# DATA BELOW
__________________________________________________

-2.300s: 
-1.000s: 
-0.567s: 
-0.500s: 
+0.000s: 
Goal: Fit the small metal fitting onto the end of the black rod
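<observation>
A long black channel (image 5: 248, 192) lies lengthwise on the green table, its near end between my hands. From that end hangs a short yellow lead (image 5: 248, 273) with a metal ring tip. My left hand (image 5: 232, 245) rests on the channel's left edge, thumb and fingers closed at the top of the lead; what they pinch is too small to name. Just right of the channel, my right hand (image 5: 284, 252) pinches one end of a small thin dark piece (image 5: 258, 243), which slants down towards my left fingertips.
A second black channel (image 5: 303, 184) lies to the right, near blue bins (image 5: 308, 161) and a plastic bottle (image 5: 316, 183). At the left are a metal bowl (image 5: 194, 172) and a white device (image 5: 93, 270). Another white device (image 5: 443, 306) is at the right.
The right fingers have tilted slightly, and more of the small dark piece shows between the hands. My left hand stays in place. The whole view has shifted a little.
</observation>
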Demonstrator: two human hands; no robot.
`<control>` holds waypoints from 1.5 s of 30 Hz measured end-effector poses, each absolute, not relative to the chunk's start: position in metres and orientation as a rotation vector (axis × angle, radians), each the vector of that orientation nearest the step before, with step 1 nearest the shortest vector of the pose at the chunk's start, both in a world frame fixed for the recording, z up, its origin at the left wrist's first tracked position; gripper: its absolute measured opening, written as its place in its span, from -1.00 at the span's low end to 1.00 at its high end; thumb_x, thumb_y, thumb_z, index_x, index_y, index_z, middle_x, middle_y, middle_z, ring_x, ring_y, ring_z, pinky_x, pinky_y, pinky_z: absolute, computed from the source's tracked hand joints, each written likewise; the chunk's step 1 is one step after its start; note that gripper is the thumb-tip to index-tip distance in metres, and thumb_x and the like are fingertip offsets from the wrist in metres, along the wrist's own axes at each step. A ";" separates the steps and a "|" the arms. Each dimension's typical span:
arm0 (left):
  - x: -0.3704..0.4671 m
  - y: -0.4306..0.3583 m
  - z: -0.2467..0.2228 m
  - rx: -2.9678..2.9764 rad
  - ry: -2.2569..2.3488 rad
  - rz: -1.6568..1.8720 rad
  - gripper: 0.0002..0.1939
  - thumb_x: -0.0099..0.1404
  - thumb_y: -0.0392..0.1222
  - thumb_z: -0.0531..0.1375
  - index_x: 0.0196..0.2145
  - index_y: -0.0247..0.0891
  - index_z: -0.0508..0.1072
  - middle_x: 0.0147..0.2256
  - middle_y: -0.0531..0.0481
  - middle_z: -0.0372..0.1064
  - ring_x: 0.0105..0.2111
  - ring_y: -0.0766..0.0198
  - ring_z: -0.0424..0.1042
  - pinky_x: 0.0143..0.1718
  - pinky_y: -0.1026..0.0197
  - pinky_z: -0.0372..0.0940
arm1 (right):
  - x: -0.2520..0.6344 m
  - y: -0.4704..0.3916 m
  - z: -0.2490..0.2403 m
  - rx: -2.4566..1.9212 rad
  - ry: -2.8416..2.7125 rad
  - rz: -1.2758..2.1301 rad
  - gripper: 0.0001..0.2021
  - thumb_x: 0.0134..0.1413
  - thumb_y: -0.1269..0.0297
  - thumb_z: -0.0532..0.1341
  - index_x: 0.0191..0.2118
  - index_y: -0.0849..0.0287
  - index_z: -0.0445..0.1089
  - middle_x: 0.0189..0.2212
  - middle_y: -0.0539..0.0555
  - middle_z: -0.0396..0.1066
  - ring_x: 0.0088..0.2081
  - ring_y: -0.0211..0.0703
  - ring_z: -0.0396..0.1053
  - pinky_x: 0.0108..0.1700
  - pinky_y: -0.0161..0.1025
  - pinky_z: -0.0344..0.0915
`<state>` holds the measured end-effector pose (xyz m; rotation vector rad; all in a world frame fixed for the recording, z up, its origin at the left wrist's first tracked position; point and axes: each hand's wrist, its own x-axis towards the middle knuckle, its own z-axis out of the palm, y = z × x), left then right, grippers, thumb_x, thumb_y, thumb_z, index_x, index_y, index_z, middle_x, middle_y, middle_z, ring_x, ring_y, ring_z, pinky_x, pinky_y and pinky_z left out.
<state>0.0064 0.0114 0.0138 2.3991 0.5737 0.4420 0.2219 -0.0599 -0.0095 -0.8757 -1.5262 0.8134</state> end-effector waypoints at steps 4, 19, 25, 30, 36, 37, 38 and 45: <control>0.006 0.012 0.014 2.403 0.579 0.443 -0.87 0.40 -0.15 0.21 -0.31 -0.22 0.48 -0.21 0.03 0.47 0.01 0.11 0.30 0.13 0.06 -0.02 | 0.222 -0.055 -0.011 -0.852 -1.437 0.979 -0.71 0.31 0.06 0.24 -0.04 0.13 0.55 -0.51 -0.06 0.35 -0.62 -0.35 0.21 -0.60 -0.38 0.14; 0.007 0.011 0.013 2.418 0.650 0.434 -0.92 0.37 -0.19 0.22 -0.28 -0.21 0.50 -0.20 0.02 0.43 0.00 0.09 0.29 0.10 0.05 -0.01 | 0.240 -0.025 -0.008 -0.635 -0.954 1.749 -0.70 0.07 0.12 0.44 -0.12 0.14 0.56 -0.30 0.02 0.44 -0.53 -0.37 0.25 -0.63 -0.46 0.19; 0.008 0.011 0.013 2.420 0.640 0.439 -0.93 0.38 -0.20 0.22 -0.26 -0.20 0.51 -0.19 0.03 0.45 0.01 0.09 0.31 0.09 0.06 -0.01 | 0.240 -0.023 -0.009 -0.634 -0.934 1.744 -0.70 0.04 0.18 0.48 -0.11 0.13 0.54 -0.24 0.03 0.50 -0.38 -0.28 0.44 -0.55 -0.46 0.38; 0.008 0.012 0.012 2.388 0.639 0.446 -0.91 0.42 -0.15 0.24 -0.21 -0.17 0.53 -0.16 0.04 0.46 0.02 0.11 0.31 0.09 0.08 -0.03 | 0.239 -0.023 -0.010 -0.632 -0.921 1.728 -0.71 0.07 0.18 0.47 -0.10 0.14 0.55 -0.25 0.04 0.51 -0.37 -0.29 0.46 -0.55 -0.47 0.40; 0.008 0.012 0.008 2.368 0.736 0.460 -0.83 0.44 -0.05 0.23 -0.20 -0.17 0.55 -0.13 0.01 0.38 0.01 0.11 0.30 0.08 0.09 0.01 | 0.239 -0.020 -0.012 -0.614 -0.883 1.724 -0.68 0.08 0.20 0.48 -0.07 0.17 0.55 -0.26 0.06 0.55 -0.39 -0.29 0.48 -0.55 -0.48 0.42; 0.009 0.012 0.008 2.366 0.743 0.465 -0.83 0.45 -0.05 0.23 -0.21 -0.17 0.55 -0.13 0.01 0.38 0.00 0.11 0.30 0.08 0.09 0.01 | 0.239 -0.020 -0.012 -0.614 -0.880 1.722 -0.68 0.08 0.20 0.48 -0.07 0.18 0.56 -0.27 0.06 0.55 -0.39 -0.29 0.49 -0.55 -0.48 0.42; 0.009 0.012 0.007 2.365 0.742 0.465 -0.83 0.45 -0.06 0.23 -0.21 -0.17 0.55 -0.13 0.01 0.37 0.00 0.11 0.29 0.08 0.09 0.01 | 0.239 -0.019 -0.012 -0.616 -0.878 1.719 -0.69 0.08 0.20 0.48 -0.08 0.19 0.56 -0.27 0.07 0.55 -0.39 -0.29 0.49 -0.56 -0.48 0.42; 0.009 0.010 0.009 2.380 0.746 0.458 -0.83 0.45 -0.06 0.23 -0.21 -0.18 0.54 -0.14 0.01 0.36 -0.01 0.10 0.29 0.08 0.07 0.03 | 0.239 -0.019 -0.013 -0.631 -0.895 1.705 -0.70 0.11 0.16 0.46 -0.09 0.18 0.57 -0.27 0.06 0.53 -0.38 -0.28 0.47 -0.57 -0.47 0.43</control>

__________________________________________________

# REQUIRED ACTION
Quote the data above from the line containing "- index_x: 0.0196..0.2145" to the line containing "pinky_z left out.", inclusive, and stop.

# ANSWER BOX
  - index_x: 0.0196..0.2145
  - index_y: -0.0247..0.0891
  - index_z: -0.0508..0.1072
  - middle_x: 0.0147..0.2256
  - middle_y: -0.0531..0.0481
  - middle_z: -0.0372..0.1064
  - ring_x: 0.0105..0.2111
  - ring_y: -0.0766..0.0198
  - ring_z: -0.0424..0.1042
  - pinky_x: 0.0143..0.1718
  - pinky_y: -0.1026..0.0197
  - pinky_z: -0.0372..0.0940
arm1 (right):
  - x: -0.2520..0.6344 m
  - y: -0.4704..0.3916 m
  - z: -0.2490..0.2403 m
  - rx: -2.4566..1.9212 rad
  - ry: -2.8416..2.7125 rad
  - rz: -1.2758..2.1301 rad
  - gripper: 0.0001..0.2021
  - thumb_x: 0.0134..0.1413
  - thumb_y: -0.1269..0.0297
  - thumb_z: -0.0532..0.1341
  - index_x: 0.0191..0.2118
  - index_y: -0.0849..0.0287
  - index_z: -0.0445..0.1089
  - middle_x: 0.0189..0.2212
  - middle_y: -0.0539..0.0555
  - middle_z: -0.0396..0.1066
  - ring_x: 0.0088..0.2081
  - ring_y: -0.0211..0.0703
  - ring_z: -0.0396..0.1053
  - pinky_x: 0.0108..0.1700
  - pinky_y: -0.0161..0.1025
  - pinky_z: -0.0344..0.0915
`<state>` holds the measured end-effector pose (xyz m; rotation vector rad; all in a world frame fixed for the recording, z up, its origin at the left wrist's first tracked position; point and axes: each hand's wrist, its own x-axis towards the middle knuckle, its own z-axis out of the palm, y = z × x), left then right, grippers, thumb_x, thumb_y, thumb_z, index_x, index_y, index_z, middle_x, middle_y, middle_z, ring_x, ring_y, ring_z, pinky_x, pinky_y and pinky_z left out.

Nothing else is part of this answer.